The filing shows that director Michael J. Bender acquired 546 Deferred Restricted Stock Units (DSUs) on January 21, 2026 as part of his annual director compensation, increasing his beneficial holdings of this derivative security to 546 units.
How many Acuity (AYI) deferred stock units did the director receive and at what price?
Bender received 546 DSUs in a single acquisition transaction coded "A". The DSUs are shown with a transaction price of $0 per unit, reflecting their nature as equity compensation rather than a market purchase.
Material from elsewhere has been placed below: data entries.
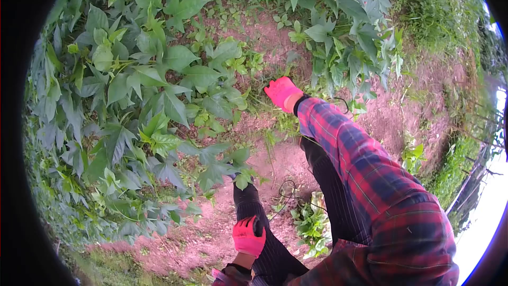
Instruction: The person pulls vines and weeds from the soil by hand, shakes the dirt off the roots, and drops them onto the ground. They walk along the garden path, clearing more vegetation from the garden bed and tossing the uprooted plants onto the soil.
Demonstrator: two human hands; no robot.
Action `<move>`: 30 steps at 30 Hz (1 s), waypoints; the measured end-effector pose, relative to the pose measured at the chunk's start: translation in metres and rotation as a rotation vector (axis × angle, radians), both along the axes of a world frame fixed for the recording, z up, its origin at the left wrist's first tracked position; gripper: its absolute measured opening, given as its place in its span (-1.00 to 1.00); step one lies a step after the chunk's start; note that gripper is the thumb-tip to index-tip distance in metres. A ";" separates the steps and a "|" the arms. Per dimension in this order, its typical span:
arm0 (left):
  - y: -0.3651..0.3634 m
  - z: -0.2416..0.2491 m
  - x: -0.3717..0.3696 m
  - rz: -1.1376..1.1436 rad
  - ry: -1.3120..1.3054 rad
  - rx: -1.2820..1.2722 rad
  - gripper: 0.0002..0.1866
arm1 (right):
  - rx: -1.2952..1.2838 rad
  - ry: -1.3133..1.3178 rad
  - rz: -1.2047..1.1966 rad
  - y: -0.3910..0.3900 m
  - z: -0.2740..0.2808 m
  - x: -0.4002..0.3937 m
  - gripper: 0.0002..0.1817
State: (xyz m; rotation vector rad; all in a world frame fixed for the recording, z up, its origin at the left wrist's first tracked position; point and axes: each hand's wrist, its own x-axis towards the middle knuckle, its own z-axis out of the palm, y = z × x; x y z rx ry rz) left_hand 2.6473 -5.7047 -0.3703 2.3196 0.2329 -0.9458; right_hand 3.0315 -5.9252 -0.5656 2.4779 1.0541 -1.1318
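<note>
My right hand (282,93), in a bright pink glove, reaches down to low weeds (257,107) between the leafy plants. Its fingers are curled closed at the weeds, and what is inside them is hidden. Close to my trouser leg (276,251), my left hand (248,237) is closed in a fist, wearing a pink glove with dark patches. Its grip is hidden too. Broad-leaved green plants (180,58) spread left of my right hand, and another leafy clump (341,42) grows to its upper right.
Reddish bare soil (286,161) lies around my dark shoes and striped trousers. A small light-green plant (312,228) grows between my legs, beside a thin dark looped cord (287,189). Grass (428,21) and a sloping bank stand at the right.
</note>
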 end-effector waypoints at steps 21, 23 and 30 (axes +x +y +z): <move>-0.005 -0.010 0.014 0.172 -0.013 -0.032 -0.44 | -0.089 -0.396 -0.705 -0.110 -0.018 0.250 -0.54; -0.008 -0.008 0.017 0.184 0.015 -0.029 -0.43 | -0.381 -0.327 -0.669 -0.130 0.002 0.255 -0.58; -0.019 -0.004 0.034 0.149 0.067 0.026 -0.44 | 0.047 -0.347 -0.848 -0.090 -0.084 0.267 -0.27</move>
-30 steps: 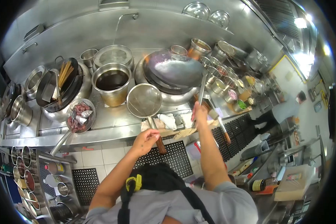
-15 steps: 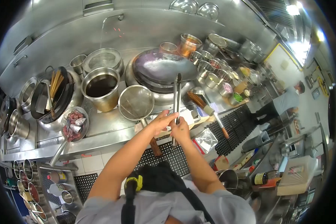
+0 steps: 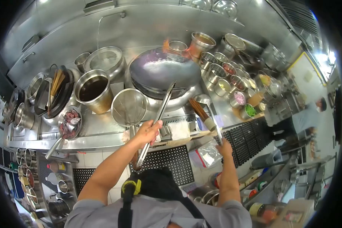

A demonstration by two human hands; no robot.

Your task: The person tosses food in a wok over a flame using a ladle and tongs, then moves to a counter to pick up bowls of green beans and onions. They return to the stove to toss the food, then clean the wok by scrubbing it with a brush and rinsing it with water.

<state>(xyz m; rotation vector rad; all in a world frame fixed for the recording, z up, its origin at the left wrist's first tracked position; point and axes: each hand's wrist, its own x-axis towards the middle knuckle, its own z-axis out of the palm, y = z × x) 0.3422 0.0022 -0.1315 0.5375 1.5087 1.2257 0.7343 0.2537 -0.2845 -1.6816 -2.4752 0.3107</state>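
Observation:
My left hand (image 3: 147, 133) is closed around metal tongs (image 3: 161, 112), whose tips point up toward the large dark wok (image 3: 165, 74). Over on the right, my right hand (image 3: 225, 147) grips the handle end of a ladle (image 3: 217, 133). The ladle's bowl rests on the counter behind a bamboo wok brush (image 3: 202, 113). Just left of the tongs lies a round mesh strainer (image 3: 129, 108), its handle partly behind my left hand. The wok sits tilted over the burner, with flames at its back edge.
A pot of dark liquid (image 3: 92, 89) stands left of the strainer. A ladle-like pan of raw meat (image 3: 70, 123) sits at the left. Several metal ingredient tins (image 3: 216, 72) crowd the right counter. Another person (image 3: 304, 123) stands farther right. Black mats (image 3: 167, 163) cover the floor.
My hands have moved apart. The tongs are now in my left hand alone, tilted; my right hand has let them go and moved right onto the ladle handle. Flames now show behind the wok.

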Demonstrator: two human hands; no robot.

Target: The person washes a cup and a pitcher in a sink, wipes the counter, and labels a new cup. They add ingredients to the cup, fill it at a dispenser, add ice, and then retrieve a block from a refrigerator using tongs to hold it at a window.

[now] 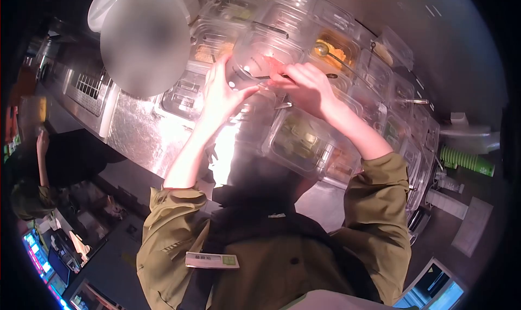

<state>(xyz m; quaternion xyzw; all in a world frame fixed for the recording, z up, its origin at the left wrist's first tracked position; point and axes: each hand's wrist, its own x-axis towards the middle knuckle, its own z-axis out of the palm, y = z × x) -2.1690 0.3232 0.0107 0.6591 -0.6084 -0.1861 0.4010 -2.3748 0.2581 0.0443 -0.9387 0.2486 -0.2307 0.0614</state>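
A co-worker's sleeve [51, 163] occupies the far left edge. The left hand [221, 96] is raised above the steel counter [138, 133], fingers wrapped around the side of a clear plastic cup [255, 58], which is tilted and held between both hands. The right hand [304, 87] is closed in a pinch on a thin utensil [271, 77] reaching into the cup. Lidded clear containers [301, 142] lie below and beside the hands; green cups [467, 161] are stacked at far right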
How were the 546 DSUs for Acuity Inc. (AYI) calculated?
The number of DSUs was determined using a reference price of $320.59 per share, which was the average of the high and low sales prices of Acuity common stock over the five trading days immediately before the grant date. A portion of Bender’s director fees was converted into DSUs using this price.
When do Michael J. Bender’s Acuity (AYI) DSUs vest and when are they paid?
The 546 DSUs will vest in full on the first anniversary of the January 21, 2026 grant date, or earlier if the next annual stockholder meeting occurs sooner. Once vested, they will be payable upon Bender’s retirement, either in a lump sum or in five annual installments.
What plan governs the DSUs reported by Acuity Inc. (AYI) for its director?
The DSUs were issued under Acuity’s Amended and Restated 2012 Omnibus Stock Incentive Compensation Plan after Bender elected to receive a portion of his annual director fees in the form of DSUs rather than cash.
Are the Acuity (AYI) DSUs held directly or indirectly by the director?
The filing shows the 546 DSUs as directly owned by Michael J. Bender, with the ownership form listed as "D" (direct) and no indirect ownership entity noted in the nature of ownership field.